What needs to be done:
Please give back the listing exactly as it reads.

Input data:

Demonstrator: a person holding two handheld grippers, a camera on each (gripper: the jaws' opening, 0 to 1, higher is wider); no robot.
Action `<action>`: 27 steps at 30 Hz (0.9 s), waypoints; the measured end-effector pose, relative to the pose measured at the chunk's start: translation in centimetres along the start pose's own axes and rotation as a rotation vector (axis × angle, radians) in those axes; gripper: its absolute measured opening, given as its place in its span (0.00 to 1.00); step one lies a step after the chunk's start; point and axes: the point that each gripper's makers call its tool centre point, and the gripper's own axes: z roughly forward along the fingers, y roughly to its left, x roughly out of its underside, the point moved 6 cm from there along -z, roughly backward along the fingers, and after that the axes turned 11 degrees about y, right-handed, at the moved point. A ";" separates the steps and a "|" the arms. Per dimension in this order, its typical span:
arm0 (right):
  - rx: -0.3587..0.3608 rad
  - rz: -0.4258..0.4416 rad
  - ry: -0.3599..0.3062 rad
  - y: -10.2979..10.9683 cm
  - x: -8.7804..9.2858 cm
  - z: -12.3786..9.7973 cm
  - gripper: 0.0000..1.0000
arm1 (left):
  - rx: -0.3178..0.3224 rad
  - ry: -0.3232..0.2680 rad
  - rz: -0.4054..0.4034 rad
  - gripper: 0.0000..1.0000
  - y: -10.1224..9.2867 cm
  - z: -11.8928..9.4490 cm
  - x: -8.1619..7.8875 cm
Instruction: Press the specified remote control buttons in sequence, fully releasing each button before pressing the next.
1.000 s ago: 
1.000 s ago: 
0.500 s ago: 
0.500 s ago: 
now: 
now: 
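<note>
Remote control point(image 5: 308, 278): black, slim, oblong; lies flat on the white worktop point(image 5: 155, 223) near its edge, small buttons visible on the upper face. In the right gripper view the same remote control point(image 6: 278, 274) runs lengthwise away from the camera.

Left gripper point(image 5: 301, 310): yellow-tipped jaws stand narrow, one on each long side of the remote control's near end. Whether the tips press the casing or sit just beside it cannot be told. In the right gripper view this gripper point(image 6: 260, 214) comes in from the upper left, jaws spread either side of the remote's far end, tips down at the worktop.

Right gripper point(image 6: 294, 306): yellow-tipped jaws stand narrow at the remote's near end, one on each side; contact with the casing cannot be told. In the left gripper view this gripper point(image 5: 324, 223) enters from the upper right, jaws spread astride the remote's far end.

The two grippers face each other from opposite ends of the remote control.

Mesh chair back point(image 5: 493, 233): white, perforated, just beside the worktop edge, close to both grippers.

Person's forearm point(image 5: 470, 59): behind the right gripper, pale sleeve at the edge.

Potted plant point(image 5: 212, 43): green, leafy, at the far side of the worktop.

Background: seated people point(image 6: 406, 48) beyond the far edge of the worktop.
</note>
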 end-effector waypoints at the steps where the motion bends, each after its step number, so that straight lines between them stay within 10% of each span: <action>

Response to this task:
Demonstrator: a person holding two handheld grippers, a camera on each (gripper: the jaws' opening, 0 to 1, higher is wider); no robot.
Action `<action>`: 27 steps at 30 Hz (0.9 s), waypoints; the measured end-effector pose, relative to the pose measured at the chunk's start: translation in centimetres along the start pose's own axes and rotation as a rotation vector (axis × angle, radians) in those axes; gripper: its absolute measured opening, given as its place in its span (0.00 to 1.00); step one lies a step after the chunk's start; point and axes: the point that each gripper's makers call its tool centre point, and the gripper's own axes: z roughly forward along the fingers, y roughly to its left, x roughly out of its underside, the point moved 6 cm from there along -z, roughly backward along the fingers, and after that the axes turned 11 degrees about y, right-handed, at the moved point. A ";" separates the steps and a "|" the arms. Per dimension in this order, its typical span:
arm0 (right):
  - rx: -0.3587..0.3608 rad
  - rz: -0.4258..0.4416 rad
  - ry: -0.3599..0.3062 rad
  - y: -10.2979..10.9683 cm
  - x: -8.7804..9.2858 cm
  - z: -12.3786..9.7973 cm
  - gripper: 0.0000..1.0000
arm1 (left):
  - rx: -0.3178..0.3224 rad
  - ry: -0.3232..0.2680 rad
  - rz: -0.4054..0.4034 rad
  - gripper: 0.0000..1.0000
  - y: -10.1224..9.2867 cm
  - z: -11.8928..9.4490 cm
  - x: -8.1619..7.8875 cm
Instruction: Press the specified remote control buttons in sequence, fully releasing each button before pressing the next.
1.000 s ago: 
1.000 s ago: 
0.500 s ago: 
0.500 s ago: 
now: 
now: 
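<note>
Remote control point(image 5: 308, 278): black, slim, oblong; lies flat on the white worktop point(image 5: 155, 223) near its edge, small buttons visible on the upper face. In the right gripper view the same remote control point(image 6: 278, 274) runs lengthwise away from the camera.

Left gripper point(image 5: 301, 310): yellow-tipped jaws stand narrow, one on each long side of the remote control's near end. Whether the tips press the casing or sit just beside it cannot be told. In the right gripper view this gripper point(image 6: 260, 214) comes in from the upper left, jaws spread either side of the remote's far end, tips down at the worktop.

Right gripper point(image 6: 294, 306): yellow-tipped jaws stand narrow at the remote's near end, one on each side; contact with the casing cannot be told. In the left gripper view this gripper point(image 5: 324, 223) enters from the upper right, jaws spread astride the remote's far end.

The two grippers face each other from opposite ends of the remote control.

Mesh chair back point(image 5: 493, 233): white, perforated, just beside the worktop edge, close to both grippers.

Person's forearm point(image 5: 470, 59): behind the right gripper, pale sleeve at the edge.

Potted plant point(image 5: 212, 43): green, leafy, at the far side of the worktop.

Background: seated people point(image 6: 406, 48) beyond the far edge of the worktop.
</note>
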 end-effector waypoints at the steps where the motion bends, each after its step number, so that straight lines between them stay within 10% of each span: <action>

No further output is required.